YANBU. One of the NHS 6Cs is communication, which means good communication with patients as well as collegues. When a health care professional is dealing with patients it is good practice to explain what they are going to do (before they do it), and explain why they are doing it, no matter how "minor" it is. It may be routine for them but the patient could be anxious and stressed, made worse by fear of the unknown. This is one reason why communication is recognised as very important within the NHS.

Purringkittenmama · 17/06/2015 18:57

Soldier- Your poor DM. I hope she is still doing well now. Understand the whys of the situation- just think there are sensitive and insensitive ways of doing it.
Back- So assume it IS normal to be asked- at least in many HCPs eyes.
Sammasati- I think that's kind of the point- the people he is dealing with are in an incredibly vulnerable state. So surely a surgeon might try to show more sensitivity than usual. (Although other, more recent surgery I have had which was very minor, no risk of cancer etc., done under LA in five minutes on non-sensitive area (eyelid)- surgeon extremely considerate, DID ask if OK to mark area, explained what she was doing etc.)

OP posts:
Purringkittenmama · 17/06/2015 19:00

Ethylred- sorry- meant to reply to you too- think it was just some old, leaky bic that the nurse had to hunt through her pocket for Smile

OP posts:
Melawen · 17/06/2015 19:21

When I had my cochlear implant done, the surgeon drew a big arrow pointing to the correct ear!! BUT he asked my permission first - it's only polite to let people know what you are going to do. I can see that perhaps it is not a big thing in the scheme of things when being tested for cancer, but courtesy should not be forgotten.

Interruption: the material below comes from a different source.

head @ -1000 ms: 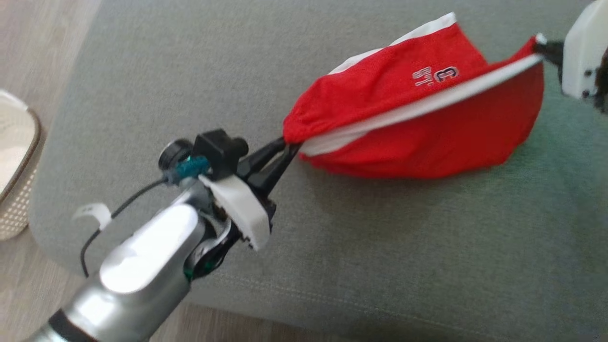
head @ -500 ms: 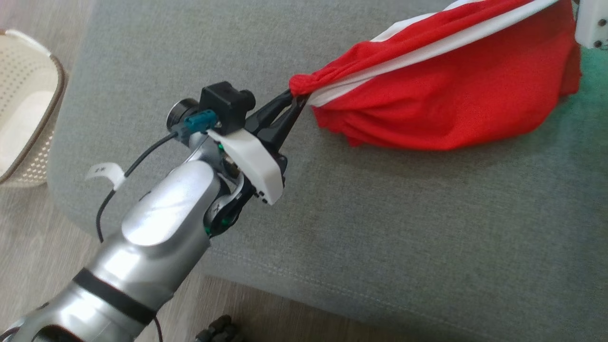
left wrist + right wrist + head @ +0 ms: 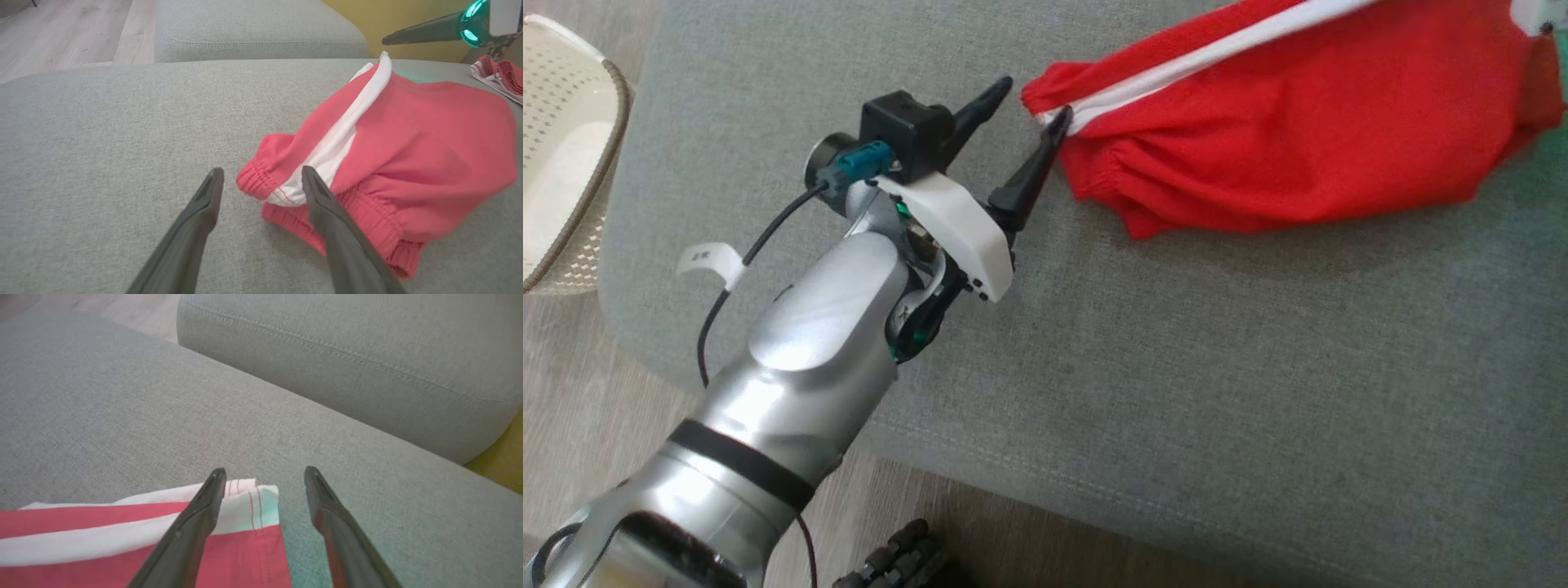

Dognado · 17/06/2015 19:30

Reading this thread reminds me of why so many women feel guilty about feeling shame, upset, depression and loss of dignity / identity after traumatic procedures and exams. And why they so often feel they can't express or don't deserve to feel that way.

It's entirely reasonable to expect to be treated with dignity by medical professionals. All this 'be grateful and shut up as he was concentrating on saving your life' bollocks is exactly that. They don't entirely do it out of the goodness of their hearts. A patient is not a collection of body parts, or indeed one isolated part.

nooka · 17/06/2015 20:02

It sounds to me as if the being drawn on was just the culmination of purringkittenmama's experience of being treated in a very cavalier manner by someone who didn't see her as a person. Unfortunately there are some surgeons/medical professionals who do think like that. It's not a sign of professionalism and has little to do with their technical skills either. It's a failing not a good thing to be poor at communication.

I used to work in breast screening quality and so met a large number of breast surgeons. The ones that had the best results also most obviously cared about their patients. One for example always taped his consultations and gave his patients the recording as he had observed that when people are very stressed they find it difficult to hear and remember what they are told. Another asked his patients about their hobbies and activities so that he could take it into account when planning reconstructive surgery.

The ex-military reconstructive surgeon whose patients had to have pre and post consultation counseling was not held in high regard by his peers despite his technical skills. Bedside manners are important.

Ethylred · 17/06/2015 23:03

You poor dear, I've only just read your reply.

A leaky Bic that the nurse found in her pocket?? How utterly unhygienic, you should lie down and have a large brandy and soda. And tell your husband, don't bother leaving room for the soda.